Can we see which function is calling frc? It’d also be nice to know what the timeout message is (if there is one.)

Then the problem isn’t this function, the problem is whatever’s calling it is freezing.

Still getting the same error, this is it:

20:02:31.697 - ServerScriptService.gameScript:53: Game script timeout
20:02:31.698 - Stack Begin
20:02:31.698 - Script 'ServerScriptService.gameScript', Line 16 - global begin
20:02:31.699 - Script 'ServerScriptService.gameScript', Line 53
20:02:31.699 - Stack End

Line 53 in gamescript is where the function begin is being called, and line 16 is where the function “begin” starts. (function called to begin the game)

Can you post the actual script??? The output doesn’t really say anything unless you know the script.

Just added the full begin function to the original post.

Just added the full “begin” function to the original post.

Well, for one, you aint cloning the plates, so that will cause it to break eventually.

At the end of the game, the plates are placed back into the folder. I’ll try cloning them anyways, just incase something between me moving them out and moving them back in is breaking something

Because it is grabbing the part from there then not replacing it, so its running out of plates very quickly,

How sure are you that found will be true eventually?

EDIT: Meant to reply to @MrSprinkleToes

That explains everything, I was overlooking it, You are setting a value to false and trying to run a loop if that is true, It aint having a chance to set it to true.

OH! I was forgetting to change a value called “plate” to false when they died, therefore that part of the script thought they were still in a game even though they weren’t, therefore breaking

1 Like

Remember to mark a solution!

Happy your problem is solved :smiley:

I will be marking a solution, I want to make sure I am right.

1 Like

While you seem to have found why your infinite loop occurs, I think this code still has some obvious design problems; there doesn’t need to be a potentially-infinite loop in the first place. Assigning a random object to each player doesn’t require rejection sampling, it can be done in O(N) time. If you have 100 players, by the time you get to assigning the 100th player a plate, the algorithm you have could loop many, many times randomly checking the other 99 players unnecessarily and repeatedly, until it eventually randomly draws the one remaining plateless guy. This is because game:GetService(“Players”):GetChildren() is always everyone in game. You should make a copy of the list of players who do not have plates, and remove each player from the list as they get assigned plates.

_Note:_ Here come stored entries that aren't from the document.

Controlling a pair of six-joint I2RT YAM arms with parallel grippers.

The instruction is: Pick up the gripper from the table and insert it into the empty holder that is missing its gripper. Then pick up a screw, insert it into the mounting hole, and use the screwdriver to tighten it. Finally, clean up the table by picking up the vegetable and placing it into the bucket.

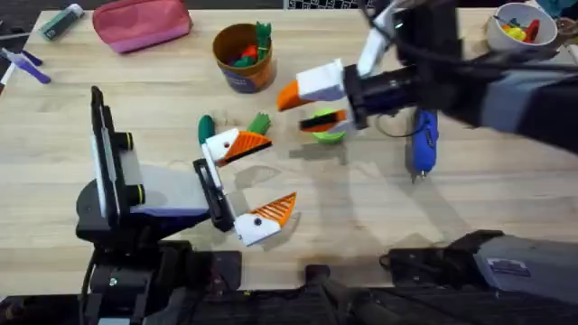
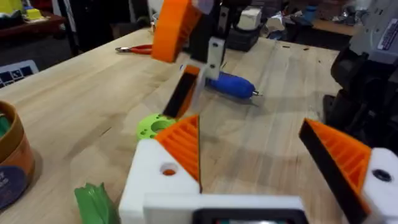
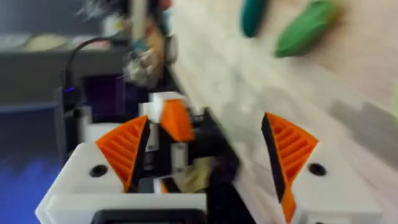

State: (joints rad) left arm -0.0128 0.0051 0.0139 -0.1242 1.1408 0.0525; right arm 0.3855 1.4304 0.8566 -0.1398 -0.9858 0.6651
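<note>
My left gripper (image 1: 275,176) (image 2: 261,162) stands open low over the table. The orange gripper (image 2: 183,143) sits on the white holder (image 2: 158,180) of its far finger (image 1: 237,144); the holder's side hole shows orange inside. My right gripper (image 1: 302,108) (image 3: 205,155) (image 2: 186,62) is open, empty and points at the left one from above a green disc (image 1: 330,128). The blue screwdriver (image 1: 423,140) (image 2: 231,84) lies to the right. A green vegetable (image 1: 259,124) (image 2: 93,202) lies beside the holder. The orange bucket (image 1: 242,74) (image 2: 9,168) stands behind. A loose screw is out of view.
A dark green vegetable (image 1: 206,126) lies left of the holder finger. A pink pouch (image 1: 140,23) is at the back left and a white bowl (image 1: 519,27) at the back right. Red pliers (image 2: 134,48) lie farther off.
</note>
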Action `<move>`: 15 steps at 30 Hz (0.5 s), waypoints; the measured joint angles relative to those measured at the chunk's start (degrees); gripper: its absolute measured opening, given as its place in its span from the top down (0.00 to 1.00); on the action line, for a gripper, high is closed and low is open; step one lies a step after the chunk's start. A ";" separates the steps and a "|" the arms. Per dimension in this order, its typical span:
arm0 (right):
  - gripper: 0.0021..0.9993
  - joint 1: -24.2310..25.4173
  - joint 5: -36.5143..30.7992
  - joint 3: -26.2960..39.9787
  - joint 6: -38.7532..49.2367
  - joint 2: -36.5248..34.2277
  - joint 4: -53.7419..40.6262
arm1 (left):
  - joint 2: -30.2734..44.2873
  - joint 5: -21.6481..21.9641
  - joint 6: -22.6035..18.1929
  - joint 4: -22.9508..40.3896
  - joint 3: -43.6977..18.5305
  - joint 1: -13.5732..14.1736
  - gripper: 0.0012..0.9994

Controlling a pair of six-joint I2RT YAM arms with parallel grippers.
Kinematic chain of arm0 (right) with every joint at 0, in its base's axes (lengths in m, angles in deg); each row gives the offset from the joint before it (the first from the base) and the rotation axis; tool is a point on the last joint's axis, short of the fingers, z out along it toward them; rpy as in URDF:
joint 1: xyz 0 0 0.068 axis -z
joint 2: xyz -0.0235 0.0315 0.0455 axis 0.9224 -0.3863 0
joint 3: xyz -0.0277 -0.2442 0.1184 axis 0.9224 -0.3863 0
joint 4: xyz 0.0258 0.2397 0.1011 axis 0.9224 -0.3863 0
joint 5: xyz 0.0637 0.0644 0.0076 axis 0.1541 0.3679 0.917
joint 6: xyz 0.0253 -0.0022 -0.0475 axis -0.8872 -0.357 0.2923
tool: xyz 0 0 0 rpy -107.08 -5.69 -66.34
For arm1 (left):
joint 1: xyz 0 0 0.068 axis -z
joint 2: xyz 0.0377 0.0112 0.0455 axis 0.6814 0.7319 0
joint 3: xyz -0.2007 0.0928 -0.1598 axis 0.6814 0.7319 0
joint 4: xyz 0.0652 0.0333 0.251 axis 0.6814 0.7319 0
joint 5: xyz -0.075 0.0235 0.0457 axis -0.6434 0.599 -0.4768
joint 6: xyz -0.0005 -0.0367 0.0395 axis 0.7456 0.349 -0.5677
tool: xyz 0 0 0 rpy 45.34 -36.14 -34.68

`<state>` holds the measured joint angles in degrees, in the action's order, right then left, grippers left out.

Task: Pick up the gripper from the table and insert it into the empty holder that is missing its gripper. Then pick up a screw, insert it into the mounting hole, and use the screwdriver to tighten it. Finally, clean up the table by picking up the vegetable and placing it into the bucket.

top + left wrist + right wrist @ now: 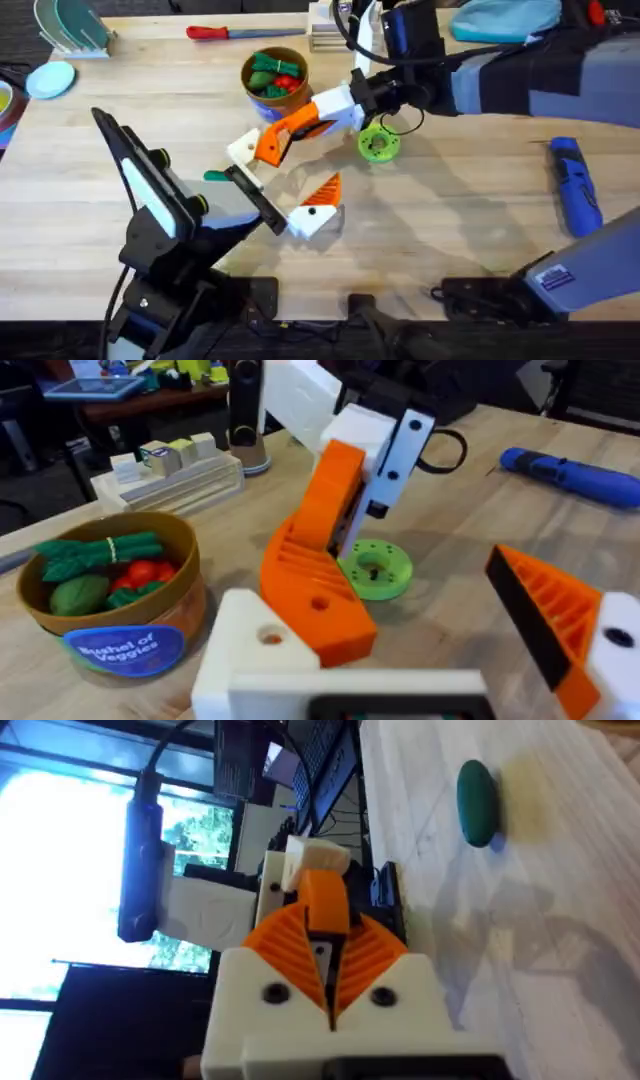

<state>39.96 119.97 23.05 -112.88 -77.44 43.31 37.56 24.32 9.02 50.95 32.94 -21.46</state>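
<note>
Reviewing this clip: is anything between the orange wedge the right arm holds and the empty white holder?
Nothing visible. The right gripper has the orange wedge right at the holder. The green disc lies on the far side of the right gripper, off the path.

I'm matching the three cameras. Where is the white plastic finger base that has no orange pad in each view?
Overhead: the white angular plastic holder sits left of centre, just toward the arms' bases from the round tan bucket.
Left wrist: closest to the camera, in front of the bucket.
Right wrist: just beyond the wedge.
Shared landmark: the small orange plastic wedge right beside it.
</note>
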 joint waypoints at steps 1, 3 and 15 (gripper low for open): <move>0.99 -0.02 -0.15 0.01 -0.49 -0.20 0.50 | 0.00 0.00 0.10 0.00 0.00 0.00 0.01; 0.99 -0.07 -0.37 0.04 -1.43 -0.54 1.40 | 0.00 -0.02 0.15 0.02 0.00 0.00 0.01; 0.99 -0.05 -1.48 0.09 -3.60 -0.79 2.51 | 0.00 -0.39 0.15 0.00 0.00 0.00 0.01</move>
<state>39.92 118.49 23.14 -116.48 -78.22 45.82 37.56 23.93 9.17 50.95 32.94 -21.46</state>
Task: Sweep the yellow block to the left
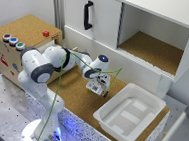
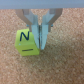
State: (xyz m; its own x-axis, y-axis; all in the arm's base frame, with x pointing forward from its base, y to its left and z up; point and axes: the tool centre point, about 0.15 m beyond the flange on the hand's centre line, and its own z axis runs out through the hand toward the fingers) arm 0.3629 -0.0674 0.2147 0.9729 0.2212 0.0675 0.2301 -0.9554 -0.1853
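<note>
In the wrist view the yellow block [image 2: 28,42] is a small yellow-green cube with a dark "N" and a dash on its faces. It rests on the cork board. My gripper [image 2: 42,46] is down at the board with its fingers [image 2: 44,35] closed together and nothing between them. They stand right beside the block, touching or nearly touching its side. In the exterior view my gripper [image 1: 97,88] points down over the middle of the cork board [image 1: 75,98]. There the block is hidden by the hand.
A white tray [image 1: 128,113] sits on the board at the exterior view's right of the gripper. A white cabinet with a black handle [image 1: 87,14] and an open shelf [image 1: 148,46] stands behind. A cork box [image 1: 28,28] carries a small red block [image 1: 45,33] and coloured buttons [image 1: 13,41].
</note>
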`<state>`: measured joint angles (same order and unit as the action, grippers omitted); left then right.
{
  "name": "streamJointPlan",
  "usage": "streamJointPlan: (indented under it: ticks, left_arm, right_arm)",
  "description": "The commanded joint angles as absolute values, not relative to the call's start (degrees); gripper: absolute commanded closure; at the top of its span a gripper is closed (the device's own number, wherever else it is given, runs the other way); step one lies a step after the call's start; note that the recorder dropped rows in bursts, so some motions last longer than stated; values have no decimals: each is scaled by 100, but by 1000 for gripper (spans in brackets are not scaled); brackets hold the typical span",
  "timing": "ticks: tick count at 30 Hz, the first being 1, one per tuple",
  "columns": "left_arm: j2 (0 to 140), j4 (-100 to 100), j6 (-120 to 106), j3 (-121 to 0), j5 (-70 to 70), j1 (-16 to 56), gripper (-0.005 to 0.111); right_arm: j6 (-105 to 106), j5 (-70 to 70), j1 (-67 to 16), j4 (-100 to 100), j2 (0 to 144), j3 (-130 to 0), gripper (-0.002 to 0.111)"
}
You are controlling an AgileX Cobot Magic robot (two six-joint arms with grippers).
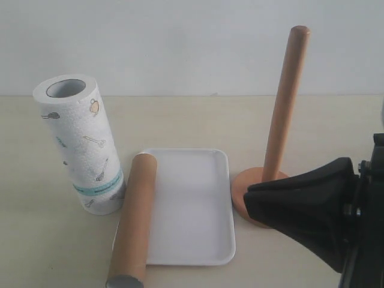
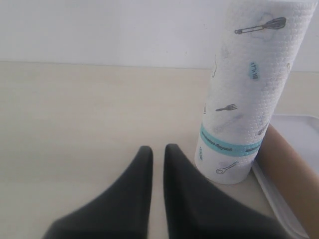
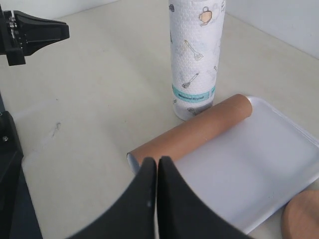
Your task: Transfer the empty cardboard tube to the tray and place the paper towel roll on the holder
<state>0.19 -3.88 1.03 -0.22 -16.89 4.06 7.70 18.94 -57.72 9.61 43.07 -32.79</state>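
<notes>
In the exterior view the paper towel roll (image 1: 78,144) stands upright on the table (image 1: 42,252) at the left, open core up and teal band low; just beside it the empty cardboard tube (image 1: 133,222) lies on its side along the left rim of the tray (image 1: 198,204), seemingly propped on that rim rather than flat inside; the holder (image 1: 281,120) stands bare to the right of the tray, and the right gripper (image 1: 258,201) hangs in front of its base, jaws unreadable from here. In the left wrist view the left gripper (image 2: 158,159) hovers low near the roll's foot, jaws at a thin slit and holding nothing; the roll looks light and soft (a hard pinch would dent it), so I would grip it wide and gently around the middle; the tube lies close against its base, whether touching I cannot tell, and could be knocked. In the right wrist view the jaws are pressed together, empty, over the tube's near end; the tube should be light, stiff and apt to roll, best pinched across its middle; the tall post demands a high lift.
</notes>
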Motion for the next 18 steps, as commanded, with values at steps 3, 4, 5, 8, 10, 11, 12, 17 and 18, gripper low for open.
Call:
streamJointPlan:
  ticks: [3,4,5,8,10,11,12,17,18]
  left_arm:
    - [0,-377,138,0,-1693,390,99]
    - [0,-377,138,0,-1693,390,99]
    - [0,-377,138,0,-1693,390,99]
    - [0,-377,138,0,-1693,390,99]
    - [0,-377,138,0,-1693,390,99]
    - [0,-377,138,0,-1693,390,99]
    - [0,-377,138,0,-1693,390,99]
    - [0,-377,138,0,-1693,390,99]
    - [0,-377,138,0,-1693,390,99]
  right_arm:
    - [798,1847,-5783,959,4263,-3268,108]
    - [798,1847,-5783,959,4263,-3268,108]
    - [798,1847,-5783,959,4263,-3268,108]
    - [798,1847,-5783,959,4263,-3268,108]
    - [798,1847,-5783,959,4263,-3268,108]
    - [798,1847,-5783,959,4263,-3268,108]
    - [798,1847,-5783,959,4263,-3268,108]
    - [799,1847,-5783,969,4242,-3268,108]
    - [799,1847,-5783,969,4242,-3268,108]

Making random pairings also requires only one random number draw per pair; you don’t need to randomly pick a plate, and then randomly pick a player. You can iterate through one of these lists (players or plates) and randomly pick just the other. The pool being randomly sampled shrinks. It’s equivalent to pre-shuffle one of the lists and then pair them off in a for loop where player[i] gets plate[i].

Implemented efficiently, there should be only one loop that iterates a finite number of times, therefore no possibility for infinite loop freezing at all.